Carver Federal Savings Bank
Carver Federal Savings Bank has served African-American communities traditionally denied access to debt capital for more than 60 years. From its headquarters in Harlem, the bank lends to consumers, businesses, non-profits, and faith-based institutions throughout New York City. Receiving accolades from the community, and regulatory agencies, Carver is a national leader among community development banks and minority owned institutions.
Watch this short video which takes us through some of the crucial impact work Carver Federal Savings Bank does for its community. Carver reinvests more than 80 percent of deposits back into its community through loans that support local job creation, development, and revitalization. In this video you will learn about the work Carver does with four customers making tremendous cultural and economic contributions to their community. These customers include the influential Dance Theatre of Harlem, the historic Schomburg Center for Research in Black Culture, the entrepreneurial Classico Building Maintenance company, and the inspiring Brooklyn Free School.
Carver Federal Savings Bank continues to demonstrate its commitment to the community by allocating $195,000 in non-profit donations through BEA program funding.
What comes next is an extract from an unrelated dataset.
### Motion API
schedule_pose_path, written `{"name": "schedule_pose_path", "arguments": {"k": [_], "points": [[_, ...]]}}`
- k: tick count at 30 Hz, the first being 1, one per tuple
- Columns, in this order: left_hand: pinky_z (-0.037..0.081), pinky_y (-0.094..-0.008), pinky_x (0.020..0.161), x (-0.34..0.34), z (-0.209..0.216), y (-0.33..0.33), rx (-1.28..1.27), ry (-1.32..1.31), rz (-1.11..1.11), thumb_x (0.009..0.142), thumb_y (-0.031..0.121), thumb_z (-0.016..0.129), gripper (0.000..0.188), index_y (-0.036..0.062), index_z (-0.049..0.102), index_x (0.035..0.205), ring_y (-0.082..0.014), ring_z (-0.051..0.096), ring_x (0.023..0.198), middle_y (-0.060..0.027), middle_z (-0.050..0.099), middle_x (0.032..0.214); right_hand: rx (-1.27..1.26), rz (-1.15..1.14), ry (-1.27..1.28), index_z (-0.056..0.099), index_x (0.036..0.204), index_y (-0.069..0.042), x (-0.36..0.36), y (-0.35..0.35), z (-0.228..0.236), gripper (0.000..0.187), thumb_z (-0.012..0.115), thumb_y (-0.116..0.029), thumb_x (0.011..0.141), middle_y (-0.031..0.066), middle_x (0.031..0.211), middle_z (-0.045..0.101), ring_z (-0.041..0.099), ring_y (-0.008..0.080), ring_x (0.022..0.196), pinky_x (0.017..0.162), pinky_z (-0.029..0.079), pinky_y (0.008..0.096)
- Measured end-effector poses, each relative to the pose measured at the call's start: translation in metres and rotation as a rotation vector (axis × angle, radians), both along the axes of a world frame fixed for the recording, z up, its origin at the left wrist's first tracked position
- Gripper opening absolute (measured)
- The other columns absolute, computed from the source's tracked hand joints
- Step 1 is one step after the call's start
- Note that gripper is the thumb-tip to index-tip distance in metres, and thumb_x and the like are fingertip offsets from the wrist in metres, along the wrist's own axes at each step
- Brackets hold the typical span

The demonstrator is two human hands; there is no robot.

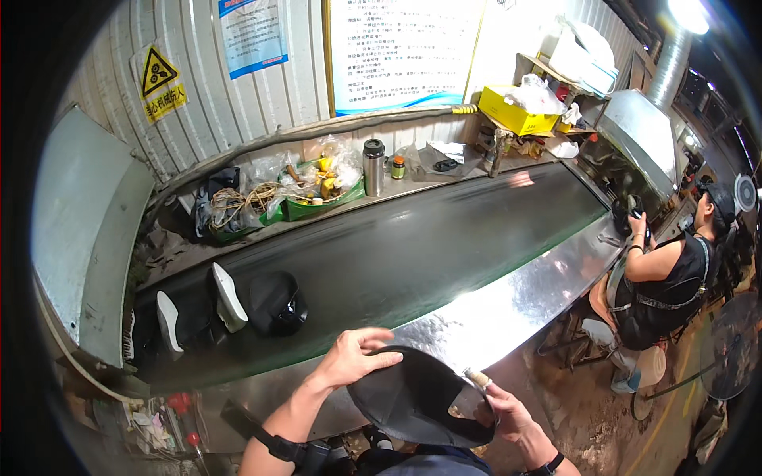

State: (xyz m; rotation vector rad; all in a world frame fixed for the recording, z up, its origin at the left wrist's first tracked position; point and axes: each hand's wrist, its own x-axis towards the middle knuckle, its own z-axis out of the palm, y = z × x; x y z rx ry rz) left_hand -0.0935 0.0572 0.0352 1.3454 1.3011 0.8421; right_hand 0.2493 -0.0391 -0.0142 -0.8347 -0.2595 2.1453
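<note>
Close to my body, both hands hold a black cap (413, 397), its hollow inside facing up. My left hand (349, 358) grips the left rim, thumb on the edge and fingers partly stretched out. At the right end my right hand (508, 412) pinches the rim, where a beige wrapped piece (478, 378) shows at the fingertips; I cannot tell if it is a finger wrap. A dark belt (397, 246) lies beyond. On its left part rest two white, long, curved pieces (169, 321) on dark material and a black cap-like piece (278, 303) with a shiny part.
A metal ledge (476, 317) edges the belt. Behind stand a steel flask (374, 168), a small jar (398, 167) and plastic bags (317, 178). A metal housing (91, 238) bounds the left. At far right a seated person (675, 270) handles a black object near a hood (639, 139).
</note>
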Motion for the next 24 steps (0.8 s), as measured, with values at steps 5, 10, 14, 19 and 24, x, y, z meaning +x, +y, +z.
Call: {"name": "schedule_pose_path", "arguments": {"k": [5, 10, 14, 19, 24], "points": [[0.048, -0.0239, 0.064, -0.003, 0.007, -0.015, -0.045, 0.065, -0.104, 0.091, 0.019, 0.075, 0.023, -0.0024, 0.076, 0.099, -0.0047, 0.057, 0.071, 0.0000, 0.070, 0.079, 0.038, 0.046, 0.105, 0.047, 0.139, -0.009, -0.007, -0.009, 0.001, 0.043, 0.059, -0.012, 0.098, 0.0003, 0.072, 0.050, 0.049, 0.0130, 0.067, 0.062, 0.039, 0.0280], [0.052, -0.0244, 0.070, -0.017, -0.006, -0.019, -0.245, -0.253, -0.111, 0.100, 0.030, 0.063, 0.036, -0.0031, 0.072, 0.111, -0.0070, 0.063, 0.080, -0.0048, 0.072, 0.091, -0.031, 0.092, 0.243, 0.048, 0.141, -0.009, -0.005, -0.014, -0.018, 0.044, 0.058, -0.012, 0.098, -0.0008, 0.070, 0.048, 0.049, 0.0122, 0.066, 0.061, 0.038, 0.0279], [0.044, -0.0323, 0.099, -0.022, -0.005, -0.040, -0.276, -0.404, -0.043, 0.103, 0.043, 0.052, 0.053, -0.0017, 0.059, 0.131, -0.0121, 0.054, 0.118, -0.0073, 0.065, 0.121, -0.106, -0.033, 0.133, 0.047, 0.142, -0.006, -0.004, -0.018, -0.011, 0.047, 0.059, -0.012, 0.097, -0.0004, 0.078, 0.054, 0.051, 0.0120, 0.070, 0.064, 0.042, 0.0278], [0.053, -0.0415, 0.092, -0.043, -0.065, -0.073, -0.628, -0.492, 0.463, 0.101, 0.056, 0.046, 0.068, -0.0055, 0.057, 0.126, -0.0243, 0.067, 0.100, -0.0164, 0.068, 0.114, 0.408, -0.137, -0.522, 0.043, 0.143, 0.001, -0.025, -0.012, 0.009, 0.052, 0.062, -0.009, 0.095, 0.0073, 0.117, 0.064, 0.063, 0.0175, 0.097, 0.084, 0.052, 0.0349], [0.053, -0.0373, 0.089, -0.042, -0.116, -0.049, -0.741, -0.775, 0.332, 0.101, 0.050, 0.051, 0.060, -0.0058, 0.063, 0.117, -0.0224, 0.068, 0.098, -0.0141, 0.072, 0.106, 1.604, 0.299, -1.126, 0.066, 0.098, -0.006, -0.048, -0.028, -0.055, 0.016, 0.072, -0.009, 0.083, 0.0086, 0.079, 0.061, 0.063, 0.0295, 0.081, 0.097, 0.052, 0.0459]]}}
The selected organizations specialize in economic development, addict rehabilitation, work force development, education, entrepreneurship, health, and housing.
New York-based Carver Federal Savings Bank, the last remaining black-owned bank in the City, the turns 70 this year. To commemorate the anniversary, President and CEO Michael Pugh was recently interviewed live on Nasdaq Spotlight to highlight the achievements of the institution. "We know it's important to be able to support low-to-moderate income communities. One example of how we do it at Carver is... financial education. We have a laser focus on this particular pillar as a critical part of our business model," said Pugh. "Over the past nine years, we have educated more than 15,000 people through financial education programs." Pugh also talked about the bank's recent sale of its Harlem headquarters and impending relocation to the top floor of a nearby building on East 125th Street.